> [Description of the task] Precise copying is required. Return the data below in full.
━━━━━━━━
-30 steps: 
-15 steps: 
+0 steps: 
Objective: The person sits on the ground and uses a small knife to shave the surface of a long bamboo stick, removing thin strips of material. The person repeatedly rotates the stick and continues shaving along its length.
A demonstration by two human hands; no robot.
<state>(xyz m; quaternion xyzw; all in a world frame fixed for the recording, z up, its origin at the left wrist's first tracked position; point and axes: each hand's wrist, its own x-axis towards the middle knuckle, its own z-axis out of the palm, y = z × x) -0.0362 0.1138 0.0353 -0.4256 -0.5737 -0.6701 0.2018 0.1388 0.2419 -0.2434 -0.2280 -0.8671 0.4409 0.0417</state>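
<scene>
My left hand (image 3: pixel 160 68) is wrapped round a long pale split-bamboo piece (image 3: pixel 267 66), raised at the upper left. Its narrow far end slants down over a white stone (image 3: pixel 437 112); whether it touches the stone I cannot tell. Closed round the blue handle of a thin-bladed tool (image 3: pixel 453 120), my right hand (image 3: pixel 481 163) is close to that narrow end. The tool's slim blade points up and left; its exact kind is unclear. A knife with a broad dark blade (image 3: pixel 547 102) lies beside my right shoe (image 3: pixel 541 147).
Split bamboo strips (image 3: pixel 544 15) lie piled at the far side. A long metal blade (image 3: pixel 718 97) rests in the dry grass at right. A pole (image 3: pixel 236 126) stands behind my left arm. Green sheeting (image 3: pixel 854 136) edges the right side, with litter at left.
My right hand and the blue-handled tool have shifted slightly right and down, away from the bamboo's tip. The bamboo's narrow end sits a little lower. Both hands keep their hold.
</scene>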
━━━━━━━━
> [Result]
-30 steps: 
-15 steps: 
+0 steps: 
Objective: The person sits on the ground and uses a small knife to shave the surface of a long bamboo stick, removing thin strips of material. The person repeatedly rotates the stick and continues shaving along its length.
A demonstration by two human hands; no robot.
<state>(xyz m; quaternion xyzw; all in a world frame fixed for the recording, z up, its origin at the left wrist's first tracked position; point and axes: each hand's wrist, its own x-axis towards the middle knuckle, its own z-axis out of the palm, y = z × x) -0.0362 0.1138 0.0353 -0.4256 -0.5737 -0.6701 0.2018 0.1388 0.2419 -0.2434 -0.2280 -0.8671 0.4409 0.0417</state>
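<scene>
My left hand (image 3: pixel 160 68) is wrapped round a long pale split-bamboo piece (image 3: pixel 267 66), raised at the upper left. Its narrow far end slants down over a white stone (image 3: pixel 437 112); whether it touches the stone I cannot tell. Closed round the blue handle of a thin-bladed tool (image 3: pixel 453 120), my right hand (image 3: pixel 481 163) is close to that narrow end. The tool's slim blade points up and left; its exact kind is unclear. A knife with a broad dark blade (image 3: pixel 547 102) lies beside my right shoe (image 3: pixel 541 147).
Split bamboo strips (image 3: pixel 544 15) lie piled at the far side. A long metal blade (image 3: pixel 718 97) rests in the dry grass at right. A pole (image 3: pixel 236 126) stands behind my left arm. Green sheeting (image 3: pixel 854 136) edges the right side, with litter at left.
My right hand and the blue-handled tool have shifted slightly right and down, away from the bamboo's tip. The bamboo's narrow end sits a little lower. Both hands keep their hold.
</scene>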

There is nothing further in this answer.